§ WHAT YOU WILL DO
Only lines with the word "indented" are needed; collect each of them from the listing below.

§ THE RECORDS
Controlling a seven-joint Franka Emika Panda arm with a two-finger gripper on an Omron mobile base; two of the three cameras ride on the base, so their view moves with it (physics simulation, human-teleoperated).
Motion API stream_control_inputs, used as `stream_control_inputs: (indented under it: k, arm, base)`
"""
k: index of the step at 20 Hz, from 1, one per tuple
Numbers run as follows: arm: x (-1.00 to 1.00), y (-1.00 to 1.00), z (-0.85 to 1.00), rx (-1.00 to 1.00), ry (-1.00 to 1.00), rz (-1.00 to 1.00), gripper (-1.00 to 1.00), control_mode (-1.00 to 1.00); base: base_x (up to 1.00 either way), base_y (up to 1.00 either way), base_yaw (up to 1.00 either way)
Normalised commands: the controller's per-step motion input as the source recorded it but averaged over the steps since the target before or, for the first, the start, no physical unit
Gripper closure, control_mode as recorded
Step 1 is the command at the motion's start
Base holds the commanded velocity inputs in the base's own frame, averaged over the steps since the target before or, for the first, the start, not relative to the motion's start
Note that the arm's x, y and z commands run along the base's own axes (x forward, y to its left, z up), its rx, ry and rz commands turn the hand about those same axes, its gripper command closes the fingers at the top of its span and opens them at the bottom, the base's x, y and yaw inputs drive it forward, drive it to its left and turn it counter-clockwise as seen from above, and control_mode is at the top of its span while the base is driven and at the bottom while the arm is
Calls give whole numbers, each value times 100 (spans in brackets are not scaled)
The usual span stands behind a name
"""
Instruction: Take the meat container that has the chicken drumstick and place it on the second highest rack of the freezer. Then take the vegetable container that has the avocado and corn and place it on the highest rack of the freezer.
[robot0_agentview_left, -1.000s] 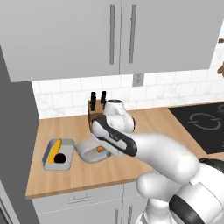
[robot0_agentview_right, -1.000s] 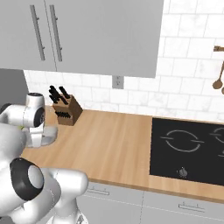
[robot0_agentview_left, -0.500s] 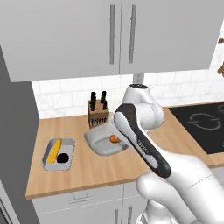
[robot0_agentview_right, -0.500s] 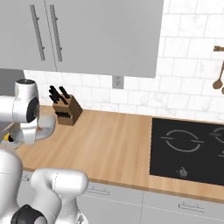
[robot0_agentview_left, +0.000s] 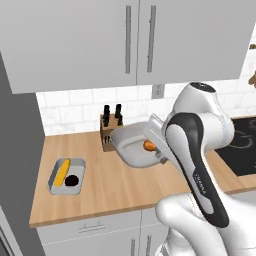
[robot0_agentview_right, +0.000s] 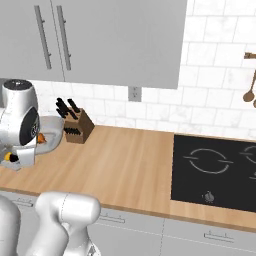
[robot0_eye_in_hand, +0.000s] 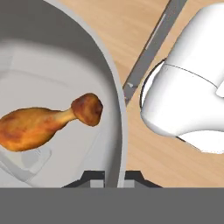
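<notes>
The meat tray (robot0_agentview_left: 134, 145) is held lifted above the bench (robot0_agentview_left: 115, 187), in front of the knife block (robot0_agentview_left: 107, 131), with the jaws closed on its rim at the near edge, as seen in the hand view. The drumstick (robot0_eye_in_hand: 46, 122) lies inside the tray, its knob end toward the gripped rim. The veg tray (robot0_agentview_left: 67, 175) rests on the bench well to the left, holding the corn (robot0_agentview_left: 62, 171) and the avocado (robot0_agentview_left: 73, 180) side by side. A cooktop (robot0_agentview_right: 215, 172) is set into the bench on the right.
</notes>
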Motion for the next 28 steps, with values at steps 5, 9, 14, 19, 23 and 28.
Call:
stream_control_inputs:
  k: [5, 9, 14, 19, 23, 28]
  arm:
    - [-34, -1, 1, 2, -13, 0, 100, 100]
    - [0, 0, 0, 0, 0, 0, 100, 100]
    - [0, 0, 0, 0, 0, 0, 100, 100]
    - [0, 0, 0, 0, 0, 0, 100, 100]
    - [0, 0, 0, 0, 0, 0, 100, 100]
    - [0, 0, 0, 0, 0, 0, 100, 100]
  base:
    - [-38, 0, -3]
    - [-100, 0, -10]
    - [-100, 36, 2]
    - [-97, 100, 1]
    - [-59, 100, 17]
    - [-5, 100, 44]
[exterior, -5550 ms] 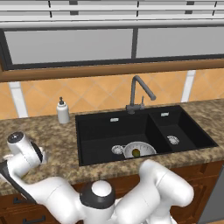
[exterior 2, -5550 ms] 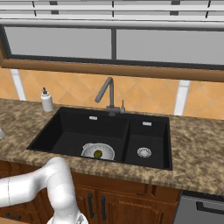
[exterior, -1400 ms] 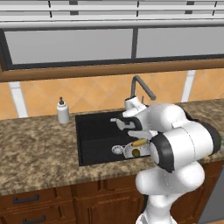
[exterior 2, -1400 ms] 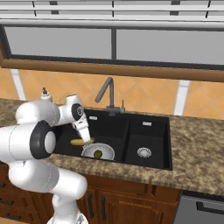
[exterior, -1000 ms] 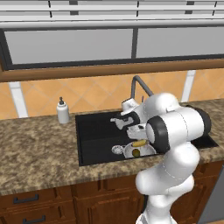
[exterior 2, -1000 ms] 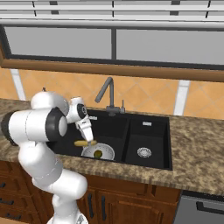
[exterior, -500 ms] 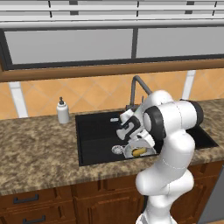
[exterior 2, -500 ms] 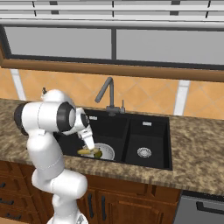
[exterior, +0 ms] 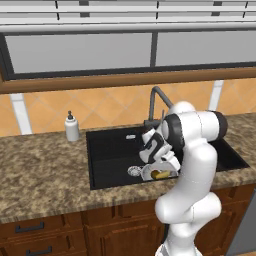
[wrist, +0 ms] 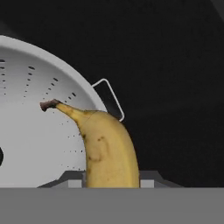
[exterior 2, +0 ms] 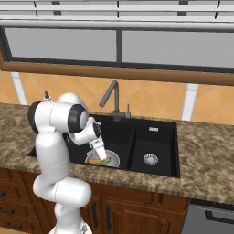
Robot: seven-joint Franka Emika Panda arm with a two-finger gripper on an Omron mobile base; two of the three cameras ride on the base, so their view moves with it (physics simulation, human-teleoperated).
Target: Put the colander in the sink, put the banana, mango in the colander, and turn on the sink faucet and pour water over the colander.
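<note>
Hand (exterior 2: 101,157) gripping banana (wrist: 105,148) over colander (wrist: 39,131) rim; black sink (exterior: 110,155) floor open beyond.

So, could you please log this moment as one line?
tool: shut on banana | banana: above colander rim | colander: in sink | faucet: no water

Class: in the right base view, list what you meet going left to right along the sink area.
Banana in the colander → sink faucet → small basin's drain.
</note>
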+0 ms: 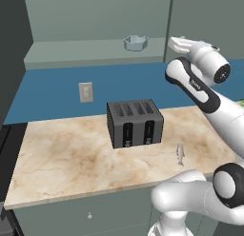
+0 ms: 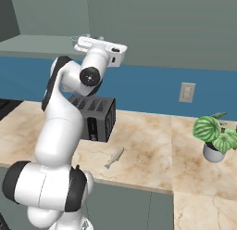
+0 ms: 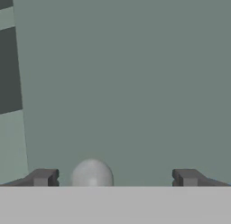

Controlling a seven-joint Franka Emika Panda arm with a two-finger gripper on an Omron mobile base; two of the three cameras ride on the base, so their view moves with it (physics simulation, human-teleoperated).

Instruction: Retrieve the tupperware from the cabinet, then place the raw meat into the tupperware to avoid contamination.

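Observation:
The cabinet (image 1: 95,16) stands open on its left half, and the pale blue-grey tupperware (image 1: 136,42) sits on its bottom shelf. My gripper (image 1: 173,40) is up at the edge of the closed right door (image 1: 205,21), just right of the tupperware, and is seen from the other side too (image 2: 76,41). In the hand view my gripper (image 3: 115,178) is open, facing the door close up. A round pale knob (image 3: 91,174) lies between the fingertips, nearer the left one (image 3: 43,177). The raw meat, a small silvery fish (image 1: 180,154) (image 2: 114,157), lies on the counter in front of the toaster.
A dark four-slot toaster (image 1: 135,122) (image 2: 99,115) stands mid-counter on the marble top (image 1: 62,154). A potted plant (image 2: 214,134) is at the right end. Wall outlets (image 1: 86,92) (image 2: 187,92) sit on the blue backsplash. A dark panel (image 1: 14,54) rises at the far left.

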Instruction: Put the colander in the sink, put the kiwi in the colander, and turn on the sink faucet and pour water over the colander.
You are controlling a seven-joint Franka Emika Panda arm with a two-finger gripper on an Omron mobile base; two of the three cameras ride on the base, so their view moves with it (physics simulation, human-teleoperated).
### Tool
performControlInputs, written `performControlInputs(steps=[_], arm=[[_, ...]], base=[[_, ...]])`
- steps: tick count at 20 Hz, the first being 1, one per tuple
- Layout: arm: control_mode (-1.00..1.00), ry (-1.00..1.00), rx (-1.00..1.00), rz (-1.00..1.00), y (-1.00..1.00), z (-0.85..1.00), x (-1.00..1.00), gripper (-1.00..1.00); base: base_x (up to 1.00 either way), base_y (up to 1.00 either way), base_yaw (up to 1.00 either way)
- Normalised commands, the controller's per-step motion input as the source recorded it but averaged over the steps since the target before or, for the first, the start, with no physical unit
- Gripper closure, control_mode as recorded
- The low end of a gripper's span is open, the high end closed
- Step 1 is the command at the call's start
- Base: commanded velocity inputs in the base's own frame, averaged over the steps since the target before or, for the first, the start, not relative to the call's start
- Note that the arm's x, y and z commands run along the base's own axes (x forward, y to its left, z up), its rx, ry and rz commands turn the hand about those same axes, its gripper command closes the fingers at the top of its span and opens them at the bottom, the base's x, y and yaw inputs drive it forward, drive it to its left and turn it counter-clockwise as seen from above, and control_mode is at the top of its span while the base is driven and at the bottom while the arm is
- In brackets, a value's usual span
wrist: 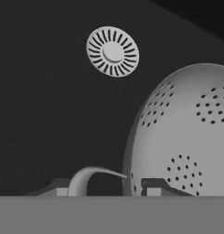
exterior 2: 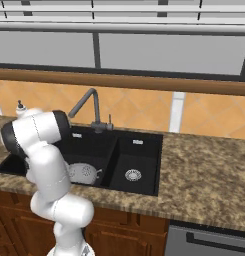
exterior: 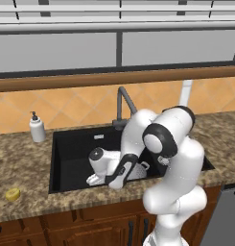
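Note:
The silver colander (exterior 2: 84,172) sits in the large basin of the black sink (exterior: 71,158), partly behind my arm in the left base view, where its rim and one handle (exterior: 142,166) peek out. My gripper (exterior: 96,177) is down inside that basin. In the hand view the gripper (wrist: 105,188) is open, its tips standing on either side of the colander's loop handle (wrist: 93,176) without touching it. The colander's holed bowl (wrist: 186,137) lies just right of it. The yellow-green kiwi (exterior: 13,194) lies on the counter's front left. The dark faucet (exterior: 121,103) stands behind the sink, with no water running.
A white soap bottle (exterior: 36,127) stands on the counter left of the sink. The large basin's round drain (wrist: 112,51) lies beyond the colander. The smaller basin (exterior 2: 139,155) with its own drain (exterior 2: 133,175) lies to the right. Granite counter (exterior 2: 204,175) stretches rightward.

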Motion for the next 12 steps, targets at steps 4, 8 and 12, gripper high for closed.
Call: performControlInputs(steps=[4, 8, 12], arm=[[-1.00, 0.00, 0.00, -0.09, -0.07, -0.31, 0.16, 1.00], [-1.00, 0.00, 0.00, -0.07, -0.24, -0.23, 0.26, 1.00], [-1.00, 0.00, 0.00, -0.05, -0.36, -0.05, 0.04, 1.00]], base=[[0.00, 0.00, 0.00], [0.00, 0.00, 0.00], [0.00, 0.00, 0.00]])
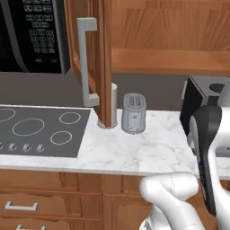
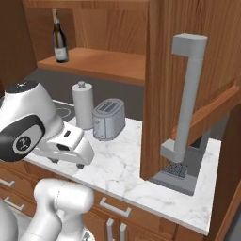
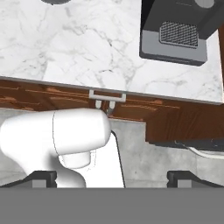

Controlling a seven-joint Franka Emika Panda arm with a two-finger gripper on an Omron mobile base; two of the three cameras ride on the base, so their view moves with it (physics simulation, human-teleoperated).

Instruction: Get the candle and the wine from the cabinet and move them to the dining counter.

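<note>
Wooden cabinet door swung open, wine upright on shelf inside, hand spread and empty over marble surface; next, reach up for bottle.

Cabinet: warm brown wood, grey bar handle. Wine: near-black glass, pale label. Surface: white marble (grey veining). Toaster: silver-grey. Cooktop: dark grey, white rings. Coffee machine: black.
</note>
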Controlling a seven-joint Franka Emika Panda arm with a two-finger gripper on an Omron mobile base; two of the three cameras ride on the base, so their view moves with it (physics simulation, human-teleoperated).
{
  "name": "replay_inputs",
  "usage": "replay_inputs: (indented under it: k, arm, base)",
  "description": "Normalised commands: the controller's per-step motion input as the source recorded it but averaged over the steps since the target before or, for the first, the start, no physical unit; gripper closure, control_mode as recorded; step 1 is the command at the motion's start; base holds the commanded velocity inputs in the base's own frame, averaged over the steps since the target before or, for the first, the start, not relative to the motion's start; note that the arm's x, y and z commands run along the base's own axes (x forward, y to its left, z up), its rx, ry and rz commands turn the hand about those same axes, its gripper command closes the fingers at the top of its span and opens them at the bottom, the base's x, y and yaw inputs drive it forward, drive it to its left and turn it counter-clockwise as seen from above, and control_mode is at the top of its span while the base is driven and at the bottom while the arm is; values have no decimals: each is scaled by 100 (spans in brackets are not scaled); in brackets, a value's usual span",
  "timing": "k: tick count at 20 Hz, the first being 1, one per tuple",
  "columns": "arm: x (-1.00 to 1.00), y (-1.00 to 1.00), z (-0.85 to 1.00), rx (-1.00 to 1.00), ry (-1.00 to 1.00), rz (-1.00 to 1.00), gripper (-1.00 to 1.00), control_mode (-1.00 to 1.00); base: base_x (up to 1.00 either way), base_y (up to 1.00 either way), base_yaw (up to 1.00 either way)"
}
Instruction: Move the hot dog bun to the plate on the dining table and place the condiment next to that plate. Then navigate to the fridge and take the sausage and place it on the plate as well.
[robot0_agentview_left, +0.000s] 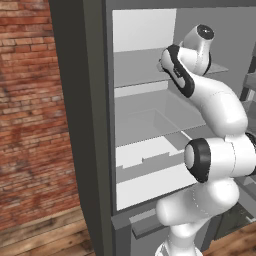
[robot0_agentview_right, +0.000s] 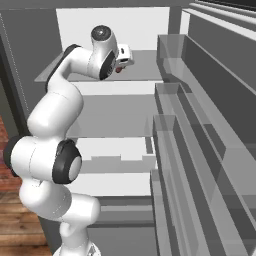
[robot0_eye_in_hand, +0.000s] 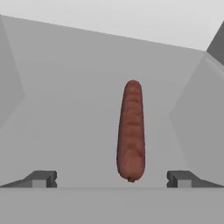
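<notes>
at the fridge (robot0_agentview_left: 95, 125) now, door open, arm reaching onto an upper shelf (robot0_agentview_right: 145, 65). step in hand, by the look of it: picking the sausage (robot0_eye_in_hand: 131, 130).

gripper (robot0_eye_in_hand: 112, 178) fingers spread wide, released, holding nothing. two dark tips at 7 and 5 o'clock in the hand view, sausage lying flat on the grey shelf between them, running lengthwise toward 12 o'clock, near end just beyond the tips, sitting slightly toward the 5 o'clock tip. from the right base view, a small red bit peeking past the hand at the shelf, around 3 o'clock of the wrist.

to do it well:
- nudge toward 3 o'clock in the hand view to centre the sausage between the tips; off-centre close probably rolls it.
- advance along 12 o'clock so the tips straddle the middle, not the near end; end grip likely lets it swing or slip out.
- keep the fingers across the long axis, as now; no roll needed.
- go low enough to pinch below the widest part, short of scraping the shelf.
- close gently, round and smooth so may squirt out.
- lift straight, then back out clear of the door bins (robot0_agentview_right: 200, 150) at 3 o'clock in the right base view.

plate, bun, bottle: cannot tell from here.
</notes>
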Motion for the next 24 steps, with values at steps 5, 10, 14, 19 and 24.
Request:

§ SOLUTION TO THE EXERCISE
Motion API stream_control_inputs, used as `stream_control_inputs: (indented under it: k, arm, base)`
  "usage": "replay_inputs: (indented under it: k, arm, base)",

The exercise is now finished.